-- Task prompt --
Without any pictures, retype exactly the lines that begin at the one holding "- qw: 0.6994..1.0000" and end at the last line of the data below.

-=-=-

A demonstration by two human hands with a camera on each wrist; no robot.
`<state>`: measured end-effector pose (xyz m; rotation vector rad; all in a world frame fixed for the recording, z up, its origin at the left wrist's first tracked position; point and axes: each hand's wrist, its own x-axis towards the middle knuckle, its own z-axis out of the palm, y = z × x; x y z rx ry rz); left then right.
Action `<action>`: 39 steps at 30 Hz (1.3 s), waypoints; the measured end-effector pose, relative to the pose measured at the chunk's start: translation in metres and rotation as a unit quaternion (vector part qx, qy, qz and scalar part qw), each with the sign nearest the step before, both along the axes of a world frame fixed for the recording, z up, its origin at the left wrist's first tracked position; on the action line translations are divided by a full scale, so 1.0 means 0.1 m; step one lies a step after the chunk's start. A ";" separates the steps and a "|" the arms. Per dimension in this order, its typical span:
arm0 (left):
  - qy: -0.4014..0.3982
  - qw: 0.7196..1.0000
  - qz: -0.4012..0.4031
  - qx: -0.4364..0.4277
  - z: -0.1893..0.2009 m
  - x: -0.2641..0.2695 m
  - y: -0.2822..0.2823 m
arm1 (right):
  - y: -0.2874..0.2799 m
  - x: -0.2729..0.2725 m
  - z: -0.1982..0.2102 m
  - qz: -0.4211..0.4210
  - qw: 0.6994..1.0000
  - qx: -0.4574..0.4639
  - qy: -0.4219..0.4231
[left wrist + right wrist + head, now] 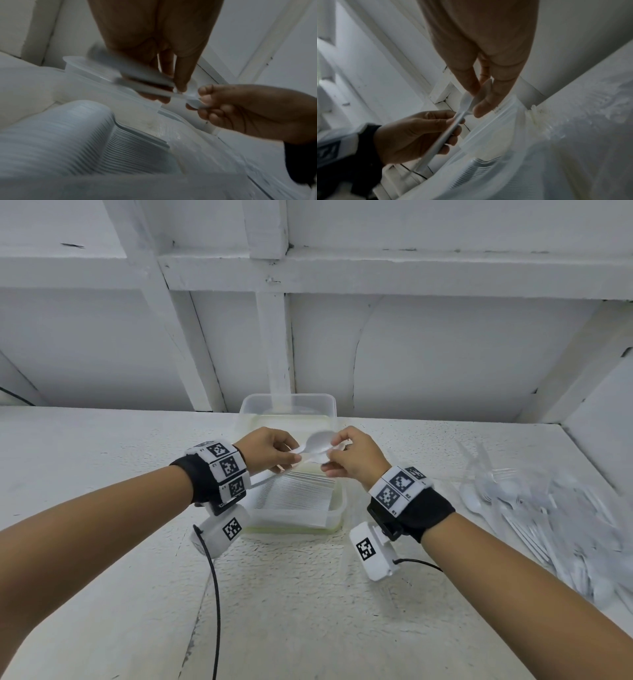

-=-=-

-- Answer box --
  - qw: 0.6994..1.0000
  - qx: -0.4574..0.4639
  - qy: -0.4219..0.4231
[left wrist + right wrist + head, now] 

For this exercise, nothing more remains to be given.